Activity ▸ When you reach the line with "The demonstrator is" in the data below, begin printing lines exactly, and stop once the line with "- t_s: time" has been printed.

[Opening The data section]

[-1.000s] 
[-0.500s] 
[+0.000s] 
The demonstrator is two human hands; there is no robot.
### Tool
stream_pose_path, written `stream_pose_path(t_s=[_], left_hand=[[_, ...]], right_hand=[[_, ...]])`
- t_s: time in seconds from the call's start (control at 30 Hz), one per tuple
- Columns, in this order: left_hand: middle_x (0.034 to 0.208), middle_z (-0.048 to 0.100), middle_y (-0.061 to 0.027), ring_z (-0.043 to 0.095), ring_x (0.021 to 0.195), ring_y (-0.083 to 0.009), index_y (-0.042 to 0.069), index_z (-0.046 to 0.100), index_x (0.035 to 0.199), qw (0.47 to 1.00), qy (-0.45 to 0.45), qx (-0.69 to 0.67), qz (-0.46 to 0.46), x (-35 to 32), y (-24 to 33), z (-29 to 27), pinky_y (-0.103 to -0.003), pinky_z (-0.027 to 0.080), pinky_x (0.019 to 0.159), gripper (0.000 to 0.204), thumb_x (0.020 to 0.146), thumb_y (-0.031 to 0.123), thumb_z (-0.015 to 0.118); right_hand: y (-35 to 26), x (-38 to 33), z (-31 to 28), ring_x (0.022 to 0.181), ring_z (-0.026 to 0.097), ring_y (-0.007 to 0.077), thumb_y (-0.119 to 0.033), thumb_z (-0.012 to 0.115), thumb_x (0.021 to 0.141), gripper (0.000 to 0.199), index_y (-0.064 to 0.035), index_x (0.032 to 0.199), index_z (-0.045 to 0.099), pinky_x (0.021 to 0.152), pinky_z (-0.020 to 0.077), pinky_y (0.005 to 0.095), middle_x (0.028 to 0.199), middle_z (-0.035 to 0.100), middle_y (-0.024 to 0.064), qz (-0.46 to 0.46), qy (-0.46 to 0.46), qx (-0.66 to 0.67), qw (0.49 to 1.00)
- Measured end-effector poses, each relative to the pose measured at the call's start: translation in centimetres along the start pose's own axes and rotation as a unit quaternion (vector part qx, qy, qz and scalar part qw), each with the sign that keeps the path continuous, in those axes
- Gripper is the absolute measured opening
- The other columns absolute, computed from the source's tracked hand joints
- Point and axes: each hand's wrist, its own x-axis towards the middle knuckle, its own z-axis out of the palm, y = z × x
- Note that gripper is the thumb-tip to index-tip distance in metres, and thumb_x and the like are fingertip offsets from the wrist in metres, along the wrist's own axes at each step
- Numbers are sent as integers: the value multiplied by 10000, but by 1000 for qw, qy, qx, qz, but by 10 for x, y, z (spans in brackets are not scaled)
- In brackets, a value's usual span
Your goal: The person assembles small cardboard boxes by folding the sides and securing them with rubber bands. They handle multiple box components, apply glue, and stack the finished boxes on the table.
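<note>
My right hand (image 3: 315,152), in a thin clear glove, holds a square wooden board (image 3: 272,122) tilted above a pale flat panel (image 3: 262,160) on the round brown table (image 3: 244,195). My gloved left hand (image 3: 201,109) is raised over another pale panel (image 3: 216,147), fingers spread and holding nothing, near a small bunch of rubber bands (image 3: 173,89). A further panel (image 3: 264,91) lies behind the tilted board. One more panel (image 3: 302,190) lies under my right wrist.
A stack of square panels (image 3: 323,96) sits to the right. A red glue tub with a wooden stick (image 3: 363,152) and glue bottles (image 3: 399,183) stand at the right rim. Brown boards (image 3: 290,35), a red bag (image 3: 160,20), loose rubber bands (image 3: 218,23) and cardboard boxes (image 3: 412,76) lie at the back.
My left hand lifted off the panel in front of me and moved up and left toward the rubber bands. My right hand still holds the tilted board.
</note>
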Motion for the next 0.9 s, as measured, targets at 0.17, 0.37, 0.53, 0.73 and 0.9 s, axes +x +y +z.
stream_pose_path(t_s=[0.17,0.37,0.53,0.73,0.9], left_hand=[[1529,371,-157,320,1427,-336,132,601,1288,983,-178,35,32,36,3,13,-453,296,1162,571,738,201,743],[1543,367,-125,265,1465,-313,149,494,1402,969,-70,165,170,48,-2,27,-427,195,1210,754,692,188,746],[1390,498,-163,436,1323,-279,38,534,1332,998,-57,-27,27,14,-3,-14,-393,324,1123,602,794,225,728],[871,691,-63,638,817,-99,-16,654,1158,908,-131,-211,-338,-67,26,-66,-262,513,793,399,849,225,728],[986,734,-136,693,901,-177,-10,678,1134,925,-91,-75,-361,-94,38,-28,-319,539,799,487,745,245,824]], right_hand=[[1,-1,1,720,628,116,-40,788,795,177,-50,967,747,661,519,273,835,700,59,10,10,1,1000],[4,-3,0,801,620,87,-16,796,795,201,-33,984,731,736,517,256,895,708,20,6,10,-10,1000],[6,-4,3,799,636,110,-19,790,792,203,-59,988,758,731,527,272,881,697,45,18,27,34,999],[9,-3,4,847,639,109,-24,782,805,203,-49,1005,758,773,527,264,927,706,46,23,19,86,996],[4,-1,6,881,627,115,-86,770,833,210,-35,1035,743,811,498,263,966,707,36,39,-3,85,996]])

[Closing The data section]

Exercise response ▸
The demonstrator is two human hands; there is no robot.
### Tool
stream_pose_path, written `stream_pose_path(t_s=[_], left_hand=[[_, ...]], right_hand=[[_, ...]])`
- t_s: time in seconds from the call's start (control at 30 Hz), one per tuple

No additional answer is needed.